┌─ Raw data

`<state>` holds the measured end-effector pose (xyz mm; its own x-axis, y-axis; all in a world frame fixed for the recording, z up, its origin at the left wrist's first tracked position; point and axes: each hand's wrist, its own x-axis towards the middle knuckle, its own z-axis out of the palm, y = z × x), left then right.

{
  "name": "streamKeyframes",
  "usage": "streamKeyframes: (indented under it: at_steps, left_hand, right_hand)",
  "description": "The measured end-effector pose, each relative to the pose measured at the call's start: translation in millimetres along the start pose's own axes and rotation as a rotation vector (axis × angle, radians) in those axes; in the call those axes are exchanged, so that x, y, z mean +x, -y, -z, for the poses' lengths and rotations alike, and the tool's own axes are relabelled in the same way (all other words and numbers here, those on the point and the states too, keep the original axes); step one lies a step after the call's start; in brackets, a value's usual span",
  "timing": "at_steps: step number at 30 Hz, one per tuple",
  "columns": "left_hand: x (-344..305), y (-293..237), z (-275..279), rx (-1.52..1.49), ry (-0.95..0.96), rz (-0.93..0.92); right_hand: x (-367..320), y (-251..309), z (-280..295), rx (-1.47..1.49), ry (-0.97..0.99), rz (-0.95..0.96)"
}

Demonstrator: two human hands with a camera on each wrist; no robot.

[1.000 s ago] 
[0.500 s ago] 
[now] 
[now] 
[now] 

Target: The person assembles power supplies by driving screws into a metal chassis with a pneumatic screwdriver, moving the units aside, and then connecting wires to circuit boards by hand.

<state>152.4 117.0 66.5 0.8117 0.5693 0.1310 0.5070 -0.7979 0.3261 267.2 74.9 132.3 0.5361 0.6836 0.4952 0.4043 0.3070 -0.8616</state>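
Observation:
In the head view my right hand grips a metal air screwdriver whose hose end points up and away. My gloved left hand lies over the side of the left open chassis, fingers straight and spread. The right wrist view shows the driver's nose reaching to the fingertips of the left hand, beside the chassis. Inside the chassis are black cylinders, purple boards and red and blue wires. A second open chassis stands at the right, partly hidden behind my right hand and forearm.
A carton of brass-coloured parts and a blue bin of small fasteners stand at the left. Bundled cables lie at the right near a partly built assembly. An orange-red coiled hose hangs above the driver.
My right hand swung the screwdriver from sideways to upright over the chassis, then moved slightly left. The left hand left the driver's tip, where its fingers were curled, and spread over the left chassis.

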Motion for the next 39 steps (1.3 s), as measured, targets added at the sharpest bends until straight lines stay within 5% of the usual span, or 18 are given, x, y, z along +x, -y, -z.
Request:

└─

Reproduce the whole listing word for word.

`<state>` holds the measured end-effector pose (xyz mm; its own x-axis, y-axis; all in a world frame fixed for the recording, z up, its origin at the left wrist's first tracked position; point and axes: each hand's wrist, its own x-axis towards the middle knuckle, its own z-axis out of the palm, y = z × x), left then right.

{
  "name": "streamKeyframes",
  "usage": "streamKeyframes: (indented under it: at_steps, left_hand, right_hand)",
  "description": "The measured end-effector pose, each relative to the pose measured at the call's start: translation in millimetres along the start pose's own axes and rotation as a rotation vector (axis × angle, radians) in those axes; in the call those axes are exchanged, so that x, y, z mean +x, -y, -z, for the poses' lengths and rotations alike, and the tool's own axes are relabelled in the same way (all other words and numbers here, those on the point and the states too, keep the original axes); step one lies a step after the call's start; in brackets, a value's usual span",
  "timing": "at_steps: step number at 30 Hz, one per tuple",
  "columns": "left_hand: x (-344..305), y (-293..237), z (-275..279), rx (-1.52..1.49), ry (-0.95..0.96), rz (-0.93..0.92); right_hand: x (-367..320), y (-251..309), z (-280..295), rx (-1.47..1.49), ry (-0.97..0.99), rz (-0.95..0.96)"
}

Demonstrator: two human hands with a camera on each wrist; no robot.

[1.000 s ago] 
[0.500 s ago] 
[now] 
[now] 
[now] 

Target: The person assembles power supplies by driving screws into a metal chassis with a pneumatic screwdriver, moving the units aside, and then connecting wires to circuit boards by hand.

<state>152.4 117.0 66.5 0.8117 0.5693 0.1310 0.5070 -0.7979 0.3261 267.2 74.9 132.3 0.5361 0.6836 0.4952 0.4043 0.3070 -0.8616</state>
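Observation:
In the head view my right hand grips a metal air screwdriver whose hose end points up and away. My gloved left hand lies over the side of the left open chassis, fingers straight and spread. The right wrist view shows the driver's nose reaching to the fingertips of the left hand, beside the chassis. Inside the chassis are black cylinders, purple boards and red and blue wires. A second open chassis stands at the right, partly hidden behind my right hand and forearm.
A carton of brass-coloured parts and a blue bin of small fasteners stand at the left. Bundled cables lie at the right near a partly built assembly. An orange-red coiled hose hangs above the driver.
My right hand swung the screwdriver from sideways to upright over the chassis, then moved slightly left. The left hand left the driver's tip, where its fingers were curled, and spread over the left chassis.
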
Motion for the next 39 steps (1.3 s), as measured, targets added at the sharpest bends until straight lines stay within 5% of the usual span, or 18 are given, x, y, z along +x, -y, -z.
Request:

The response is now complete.